Однако самому мне казалось, что я еще не вполне перестроился для такого разговора. Нужно было сменить образ. А еще прежде — решить, хочу ли я вообще с ним разговаривать. И я несколькими движениями вывел себя из поля его зрения. Пока что посижу в этом вот закоулочке…
Закоулок оказался не только уютным, но и продуктивным — в смысле получения некоторой информации. Потому что по ту сторону здоровенной кадки с пальмой, чьи вееры свешивались низко и могли бы укрыть меня (вздумай я спрятаться), разговаривали два дипломата: первый секретарь одного посольства, обладающего, пожалуй, самым большим зданием в Москве из всех иностранных представительств, лично с ним я знаком не был (во всяком случае, для всех остальных); вторым же оказался известный мне мужичок, не так давно служивший в российском посольстве в Каире, а сейчас занимавший среднего уровня должность в Ближневосточном отделе МИДа. Я сделал вид, что вовсе не намерен слушать их болтовню. Они же, похоже, не обратили на меня никакого внимания.
— …Не можете ли сказать мне по старой дружбе, что, в конце концов, у вас сейчас происходит? Вы что, всерьез намерены принять ислам? Окончательно порвать с Европой?
Эта реплика принадлежала, разумеется, иностранцу.
— Происходит? У нас — период утверждения. Ислам — составная его часть. Элемент утверждения.
— Не хотите ли выразиться более, так сказать, доступно?
— С удовольствием: все это — открытая информация. В России был период сохранения…
— Простите?
— Ах да. Это на нашем внутреннем жаргоне. В конце прошлого века Россия пережила период распада. Вы готовились к работе в Москве и должны знать, что кроме отделившихся были еще и другие, желавшие выйти и более не возвращаться, хотя каждому серьезному человеку было ясно, что «Не возвращаться» — вряд ли получится…
— Хотел бы возразить. Почему же — если прошлое столетие было веком распада империй?
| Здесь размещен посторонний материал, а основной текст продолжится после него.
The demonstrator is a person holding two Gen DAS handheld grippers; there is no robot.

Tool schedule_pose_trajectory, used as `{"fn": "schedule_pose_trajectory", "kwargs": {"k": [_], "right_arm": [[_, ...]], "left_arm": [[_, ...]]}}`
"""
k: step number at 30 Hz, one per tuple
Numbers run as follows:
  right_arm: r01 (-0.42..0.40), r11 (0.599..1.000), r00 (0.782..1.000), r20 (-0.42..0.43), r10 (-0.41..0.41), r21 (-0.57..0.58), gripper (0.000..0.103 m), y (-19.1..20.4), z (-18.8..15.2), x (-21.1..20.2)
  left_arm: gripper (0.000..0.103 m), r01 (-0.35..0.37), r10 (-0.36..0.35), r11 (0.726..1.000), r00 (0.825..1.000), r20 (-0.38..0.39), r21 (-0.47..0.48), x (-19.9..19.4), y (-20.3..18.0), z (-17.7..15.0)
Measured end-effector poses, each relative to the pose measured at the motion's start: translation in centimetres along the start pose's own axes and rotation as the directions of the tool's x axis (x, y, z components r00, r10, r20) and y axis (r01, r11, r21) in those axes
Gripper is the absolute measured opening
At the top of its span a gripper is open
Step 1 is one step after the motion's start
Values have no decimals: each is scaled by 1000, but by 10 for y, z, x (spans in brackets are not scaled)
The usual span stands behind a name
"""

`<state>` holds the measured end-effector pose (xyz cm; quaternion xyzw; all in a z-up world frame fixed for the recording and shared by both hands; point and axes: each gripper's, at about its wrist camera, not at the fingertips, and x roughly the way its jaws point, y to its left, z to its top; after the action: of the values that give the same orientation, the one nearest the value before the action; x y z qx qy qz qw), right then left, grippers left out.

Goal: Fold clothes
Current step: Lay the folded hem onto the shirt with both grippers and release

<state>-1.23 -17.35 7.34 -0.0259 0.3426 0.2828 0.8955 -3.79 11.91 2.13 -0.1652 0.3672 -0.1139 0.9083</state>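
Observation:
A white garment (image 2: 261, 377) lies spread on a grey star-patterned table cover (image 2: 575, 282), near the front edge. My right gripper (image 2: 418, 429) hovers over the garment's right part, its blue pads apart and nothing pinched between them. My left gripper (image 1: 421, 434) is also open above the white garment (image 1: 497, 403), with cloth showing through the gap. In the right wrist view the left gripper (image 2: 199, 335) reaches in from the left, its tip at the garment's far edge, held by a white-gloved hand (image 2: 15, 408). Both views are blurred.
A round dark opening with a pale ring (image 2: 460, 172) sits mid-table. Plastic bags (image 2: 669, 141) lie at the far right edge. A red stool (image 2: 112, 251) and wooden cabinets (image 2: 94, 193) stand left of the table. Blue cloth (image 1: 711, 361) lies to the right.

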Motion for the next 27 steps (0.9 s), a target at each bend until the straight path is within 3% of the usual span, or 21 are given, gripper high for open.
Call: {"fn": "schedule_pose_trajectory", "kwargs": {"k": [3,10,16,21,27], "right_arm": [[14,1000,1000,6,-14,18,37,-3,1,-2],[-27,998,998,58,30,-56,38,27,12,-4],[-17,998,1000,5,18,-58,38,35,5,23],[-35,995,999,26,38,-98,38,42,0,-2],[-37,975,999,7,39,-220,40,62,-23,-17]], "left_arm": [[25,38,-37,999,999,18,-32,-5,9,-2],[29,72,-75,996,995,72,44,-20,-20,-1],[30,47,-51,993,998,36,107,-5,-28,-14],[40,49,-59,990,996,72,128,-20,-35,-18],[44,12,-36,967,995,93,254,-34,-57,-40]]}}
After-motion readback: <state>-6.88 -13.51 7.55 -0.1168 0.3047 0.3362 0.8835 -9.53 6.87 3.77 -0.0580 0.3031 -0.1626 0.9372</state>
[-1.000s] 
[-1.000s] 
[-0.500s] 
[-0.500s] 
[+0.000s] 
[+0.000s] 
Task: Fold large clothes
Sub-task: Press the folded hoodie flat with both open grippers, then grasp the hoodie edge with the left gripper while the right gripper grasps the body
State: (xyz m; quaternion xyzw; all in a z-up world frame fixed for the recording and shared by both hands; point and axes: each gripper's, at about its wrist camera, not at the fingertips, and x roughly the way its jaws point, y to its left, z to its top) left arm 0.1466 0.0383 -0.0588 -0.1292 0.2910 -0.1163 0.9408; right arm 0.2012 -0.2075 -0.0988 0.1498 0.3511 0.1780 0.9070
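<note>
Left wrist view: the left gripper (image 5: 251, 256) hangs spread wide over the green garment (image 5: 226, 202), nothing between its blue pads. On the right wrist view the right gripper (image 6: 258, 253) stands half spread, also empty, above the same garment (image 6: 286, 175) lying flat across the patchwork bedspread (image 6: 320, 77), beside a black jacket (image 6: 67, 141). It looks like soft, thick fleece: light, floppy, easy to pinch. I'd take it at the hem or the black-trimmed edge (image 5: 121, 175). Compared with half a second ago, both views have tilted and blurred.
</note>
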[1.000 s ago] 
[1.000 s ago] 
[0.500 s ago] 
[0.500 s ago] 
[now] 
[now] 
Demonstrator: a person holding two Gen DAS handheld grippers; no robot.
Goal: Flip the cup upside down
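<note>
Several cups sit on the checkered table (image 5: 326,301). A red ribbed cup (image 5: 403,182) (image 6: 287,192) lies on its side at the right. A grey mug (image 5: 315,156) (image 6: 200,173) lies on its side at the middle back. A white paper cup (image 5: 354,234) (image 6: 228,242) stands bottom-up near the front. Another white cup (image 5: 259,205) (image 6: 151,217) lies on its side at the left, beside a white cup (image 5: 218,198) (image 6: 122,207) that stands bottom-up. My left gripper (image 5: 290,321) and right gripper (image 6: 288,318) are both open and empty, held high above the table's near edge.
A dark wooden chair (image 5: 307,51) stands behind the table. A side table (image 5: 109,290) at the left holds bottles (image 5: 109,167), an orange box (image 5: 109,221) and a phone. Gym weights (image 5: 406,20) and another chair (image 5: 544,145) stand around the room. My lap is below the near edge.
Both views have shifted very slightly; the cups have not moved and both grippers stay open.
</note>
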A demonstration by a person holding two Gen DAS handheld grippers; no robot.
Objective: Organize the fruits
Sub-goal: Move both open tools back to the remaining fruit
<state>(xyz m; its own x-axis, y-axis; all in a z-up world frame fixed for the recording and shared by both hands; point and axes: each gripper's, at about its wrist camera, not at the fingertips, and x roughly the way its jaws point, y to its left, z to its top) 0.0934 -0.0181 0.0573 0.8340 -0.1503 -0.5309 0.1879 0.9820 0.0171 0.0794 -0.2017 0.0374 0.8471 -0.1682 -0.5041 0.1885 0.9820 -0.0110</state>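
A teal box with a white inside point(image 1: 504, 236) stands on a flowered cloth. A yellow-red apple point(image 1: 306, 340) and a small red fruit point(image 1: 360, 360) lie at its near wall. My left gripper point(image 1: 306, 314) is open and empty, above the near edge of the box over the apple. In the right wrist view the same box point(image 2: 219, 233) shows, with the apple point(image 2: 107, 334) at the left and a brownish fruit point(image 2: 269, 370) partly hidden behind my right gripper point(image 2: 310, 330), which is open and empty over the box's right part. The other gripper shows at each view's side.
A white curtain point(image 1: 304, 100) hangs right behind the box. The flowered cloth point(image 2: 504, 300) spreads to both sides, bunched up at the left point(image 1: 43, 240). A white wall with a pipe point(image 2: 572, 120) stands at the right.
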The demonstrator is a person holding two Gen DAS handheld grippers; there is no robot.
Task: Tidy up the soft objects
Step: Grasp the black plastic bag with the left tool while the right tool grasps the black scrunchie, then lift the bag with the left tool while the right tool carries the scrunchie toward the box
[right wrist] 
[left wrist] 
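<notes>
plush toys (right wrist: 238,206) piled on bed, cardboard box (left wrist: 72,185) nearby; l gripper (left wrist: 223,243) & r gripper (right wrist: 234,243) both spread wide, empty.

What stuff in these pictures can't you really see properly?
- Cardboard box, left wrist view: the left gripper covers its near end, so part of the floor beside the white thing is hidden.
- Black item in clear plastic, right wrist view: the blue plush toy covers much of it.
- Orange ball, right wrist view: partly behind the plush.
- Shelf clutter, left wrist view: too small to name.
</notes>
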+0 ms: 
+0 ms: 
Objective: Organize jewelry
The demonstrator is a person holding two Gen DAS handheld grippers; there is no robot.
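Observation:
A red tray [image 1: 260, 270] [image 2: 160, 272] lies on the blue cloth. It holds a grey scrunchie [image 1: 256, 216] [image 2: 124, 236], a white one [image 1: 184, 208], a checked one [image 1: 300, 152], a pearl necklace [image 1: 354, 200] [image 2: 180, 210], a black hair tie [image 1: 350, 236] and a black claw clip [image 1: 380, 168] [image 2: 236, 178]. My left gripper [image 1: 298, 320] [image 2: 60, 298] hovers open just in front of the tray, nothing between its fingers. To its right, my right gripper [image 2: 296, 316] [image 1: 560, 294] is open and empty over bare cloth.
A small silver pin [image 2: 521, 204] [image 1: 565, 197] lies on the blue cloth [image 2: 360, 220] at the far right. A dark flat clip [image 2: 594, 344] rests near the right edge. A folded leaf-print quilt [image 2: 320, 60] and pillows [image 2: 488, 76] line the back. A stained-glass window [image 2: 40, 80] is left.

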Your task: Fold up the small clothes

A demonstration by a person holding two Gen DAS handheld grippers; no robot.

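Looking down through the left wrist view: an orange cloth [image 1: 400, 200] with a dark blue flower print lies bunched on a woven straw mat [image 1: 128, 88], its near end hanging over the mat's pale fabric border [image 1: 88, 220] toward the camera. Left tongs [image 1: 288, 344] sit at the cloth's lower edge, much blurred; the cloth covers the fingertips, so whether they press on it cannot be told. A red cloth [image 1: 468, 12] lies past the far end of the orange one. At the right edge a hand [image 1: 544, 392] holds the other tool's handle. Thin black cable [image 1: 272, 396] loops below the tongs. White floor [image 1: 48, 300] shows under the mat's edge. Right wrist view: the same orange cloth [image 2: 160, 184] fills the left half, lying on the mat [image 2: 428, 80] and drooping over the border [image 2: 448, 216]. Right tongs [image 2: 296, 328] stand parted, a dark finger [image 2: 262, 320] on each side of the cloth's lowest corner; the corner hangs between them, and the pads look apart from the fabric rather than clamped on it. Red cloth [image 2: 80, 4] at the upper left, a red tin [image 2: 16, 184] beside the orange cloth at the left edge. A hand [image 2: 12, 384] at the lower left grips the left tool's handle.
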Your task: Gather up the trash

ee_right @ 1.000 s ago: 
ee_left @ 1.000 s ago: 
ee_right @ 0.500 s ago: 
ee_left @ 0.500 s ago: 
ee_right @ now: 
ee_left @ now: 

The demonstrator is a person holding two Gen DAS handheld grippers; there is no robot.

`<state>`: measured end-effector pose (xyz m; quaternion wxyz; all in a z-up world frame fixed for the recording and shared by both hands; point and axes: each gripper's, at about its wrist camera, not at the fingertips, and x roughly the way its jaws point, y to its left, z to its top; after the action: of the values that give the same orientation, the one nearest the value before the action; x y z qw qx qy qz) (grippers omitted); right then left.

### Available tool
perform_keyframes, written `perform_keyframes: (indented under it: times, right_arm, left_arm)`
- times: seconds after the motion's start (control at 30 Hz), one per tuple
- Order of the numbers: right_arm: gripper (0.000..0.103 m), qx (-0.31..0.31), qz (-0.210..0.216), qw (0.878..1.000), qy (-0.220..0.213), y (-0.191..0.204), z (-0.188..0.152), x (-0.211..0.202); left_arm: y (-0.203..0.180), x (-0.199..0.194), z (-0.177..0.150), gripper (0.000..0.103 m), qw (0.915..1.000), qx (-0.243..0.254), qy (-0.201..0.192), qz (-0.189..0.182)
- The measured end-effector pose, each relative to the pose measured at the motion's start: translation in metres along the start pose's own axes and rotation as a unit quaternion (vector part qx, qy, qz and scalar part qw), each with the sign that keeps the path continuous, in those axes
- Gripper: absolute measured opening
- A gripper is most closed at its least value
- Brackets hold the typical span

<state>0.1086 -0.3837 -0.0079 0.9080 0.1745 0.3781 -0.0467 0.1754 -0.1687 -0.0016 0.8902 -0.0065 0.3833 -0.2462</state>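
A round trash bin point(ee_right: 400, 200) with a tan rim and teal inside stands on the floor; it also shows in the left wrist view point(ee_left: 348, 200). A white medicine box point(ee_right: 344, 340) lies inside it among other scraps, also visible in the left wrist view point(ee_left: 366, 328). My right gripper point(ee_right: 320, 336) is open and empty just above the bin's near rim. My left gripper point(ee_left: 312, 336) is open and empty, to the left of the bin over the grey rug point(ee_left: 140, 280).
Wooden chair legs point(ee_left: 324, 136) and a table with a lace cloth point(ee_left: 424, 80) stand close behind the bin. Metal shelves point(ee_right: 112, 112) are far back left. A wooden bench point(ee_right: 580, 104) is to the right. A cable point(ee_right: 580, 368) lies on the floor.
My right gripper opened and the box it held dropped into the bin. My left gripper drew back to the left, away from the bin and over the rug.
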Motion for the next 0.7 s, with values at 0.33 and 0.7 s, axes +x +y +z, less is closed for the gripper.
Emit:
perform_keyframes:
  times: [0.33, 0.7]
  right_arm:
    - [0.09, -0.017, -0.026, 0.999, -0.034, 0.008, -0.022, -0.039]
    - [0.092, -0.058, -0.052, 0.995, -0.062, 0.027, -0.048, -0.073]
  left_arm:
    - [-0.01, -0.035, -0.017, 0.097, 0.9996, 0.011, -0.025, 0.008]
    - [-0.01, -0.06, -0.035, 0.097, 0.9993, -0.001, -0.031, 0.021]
— Западных, дорогой советник. Периодизируя мировую историю и выявляя тенденции ее развития, все вы упускаете из виду одно: Россия — к счастью или на беду, сделана из вещества с обратным знаком — из антивещества, если угодно. То есть там, где нормальное тело падает — она взлетает, и не может иначе, такова ее физика. Угодно пример? Сколько хотите, пусть хотя бы Вторая мировая война… Там, где нормальное отталкивает, — она притягивает, и наоборот. Такова ее мировая линия. Ее, так сказать, генеральный курс. Итак, наступил период сохранения. Он занял практически все время до начала ХХI-го. Я считаю, что он ограничивался десятью годами: до 2012-го. Затем наступил период собирания. Избежать его можно было лишь ввязав Россию в Европу настолько, чтобы всякая попытка выйти за рамки приличий оказалась для нее невыносимо болезненной — политически и, главное, экономически.